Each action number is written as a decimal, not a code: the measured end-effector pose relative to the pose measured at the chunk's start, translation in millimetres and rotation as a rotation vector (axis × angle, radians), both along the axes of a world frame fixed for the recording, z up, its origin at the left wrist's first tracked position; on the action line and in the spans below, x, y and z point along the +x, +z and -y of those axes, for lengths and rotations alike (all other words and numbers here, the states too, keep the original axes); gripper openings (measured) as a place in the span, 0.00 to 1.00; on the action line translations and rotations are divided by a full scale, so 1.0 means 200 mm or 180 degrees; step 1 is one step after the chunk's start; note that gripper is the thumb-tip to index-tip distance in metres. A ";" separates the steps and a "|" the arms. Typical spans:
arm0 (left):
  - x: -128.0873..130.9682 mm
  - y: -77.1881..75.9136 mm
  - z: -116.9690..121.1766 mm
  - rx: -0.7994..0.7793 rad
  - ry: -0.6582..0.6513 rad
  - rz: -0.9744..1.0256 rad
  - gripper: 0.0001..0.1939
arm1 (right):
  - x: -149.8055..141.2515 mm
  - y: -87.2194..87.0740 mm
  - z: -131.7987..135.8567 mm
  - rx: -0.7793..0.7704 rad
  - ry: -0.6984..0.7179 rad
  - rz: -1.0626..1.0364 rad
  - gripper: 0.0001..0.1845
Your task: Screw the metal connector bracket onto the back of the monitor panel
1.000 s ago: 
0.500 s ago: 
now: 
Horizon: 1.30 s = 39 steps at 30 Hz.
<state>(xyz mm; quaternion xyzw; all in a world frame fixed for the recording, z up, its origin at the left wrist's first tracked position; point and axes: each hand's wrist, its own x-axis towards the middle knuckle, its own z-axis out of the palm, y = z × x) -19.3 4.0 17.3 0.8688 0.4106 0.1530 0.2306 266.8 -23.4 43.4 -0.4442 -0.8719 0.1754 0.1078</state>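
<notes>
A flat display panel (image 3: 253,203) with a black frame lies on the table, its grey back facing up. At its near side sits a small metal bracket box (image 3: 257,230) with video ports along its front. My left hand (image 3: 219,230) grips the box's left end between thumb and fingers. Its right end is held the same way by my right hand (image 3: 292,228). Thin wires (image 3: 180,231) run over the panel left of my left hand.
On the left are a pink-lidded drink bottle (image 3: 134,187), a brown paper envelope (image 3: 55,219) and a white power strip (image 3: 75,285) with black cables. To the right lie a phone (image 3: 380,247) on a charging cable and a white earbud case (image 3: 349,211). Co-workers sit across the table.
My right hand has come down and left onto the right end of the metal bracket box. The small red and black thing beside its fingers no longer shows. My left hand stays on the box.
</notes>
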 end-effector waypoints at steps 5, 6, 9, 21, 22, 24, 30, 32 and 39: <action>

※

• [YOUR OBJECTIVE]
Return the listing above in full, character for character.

• [YOUR RESPONSE]
Each action number is written as a decimal, not a code: the measured end-effector pose relative to the pose measured at the chunk's start, translation in millimetres and rotation as a rotation vector (axis × angle, radians), both along the axes of a world frame fixed for the recording, z up, its origin at the left wrist's first tracked position; on the action line and in the spans below, x, y and z point along the +x, +z and -y of those axes, for lengths and rotations alike (all other words and numbers here, the states too, keep the original axes); gripper openings (measured) as a place in the span, 0.00 to 1.00; on the action line translations and rotations are divided by a full scale, so 1.0 means 200 mm or 180 degrees; step 1 is one step after the chunk's start; note that gripper is the thumb-tip to index-tip distance in metres. A ";" separates the steps and a "|" the arms. Typical spans:
arm0 (left):
  - x: -128.0873..130.9682 mm
  - y: -77.1881..75.9136 mm
  - z: -116.9690..121.1766 mm
  - rx: -0.7994..0.7793 rad
  - ry: -0.6582..0.6513 rad
  - rz: -0.9744..1.0256 rad
  - gripper: 0.0001..0.1939
arm1 (right):
  - x: -149.8055..141.2515 mm
  - y: -87.2194..87.0740 mm
  - z: -131.7987..135.8567 mm
  - rx: -0.7793..0.7704 rad
  - ry: -0.6984..0.7179 rad
  - rz: -1.0626..1.0364 rad
  - gripper: 0.0001..0.1845
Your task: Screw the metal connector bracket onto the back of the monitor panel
1.000 s ago: 
0.500 s ago: 
now: 
Horizon: 1.30 s = 39 steps at 30 Hz.
<state>(xyz mm; quaternion xyzw; all in a world frame fixed for the recording, z up, its origin at the left wrist's first tracked position; point and axes: each hand's wrist, its own x-axis towards the middle knuckle, its own z-axis out of the palm, y = z × x) -19.3 4.0 17.3 0.8688 0.4106 0.1530 0.2306 266.8 -23.4 43.4 -0.4442 -0.8719 0.1754 0.1078</state>
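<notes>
A flat display panel (image 3: 253,203) with a black frame lies on the table, its grey back facing up. At its near side sits a small metal bracket box (image 3: 257,230) with video ports along its front. My left hand (image 3: 219,230) grips the box's left end between thumb and fingers. Its right end is held the same way by my right hand (image 3: 292,228). Thin wires (image 3: 180,231) run over the panel left of my left hand.
On the left are a pink-lidded drink bottle (image 3: 134,187), a brown paper envelope (image 3: 55,219) and a white power strip (image 3: 75,285) with black cables. To the right lie a phone (image 3: 380,247) on a charging cable and a white earbud case (image 3: 349,211). Co-workers sit across the table.
My right hand has come down and left onto the right end of the metal bracket box. The small red and black thing beside its fingers no longer shows. My left hand stays on the box.
</notes>
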 end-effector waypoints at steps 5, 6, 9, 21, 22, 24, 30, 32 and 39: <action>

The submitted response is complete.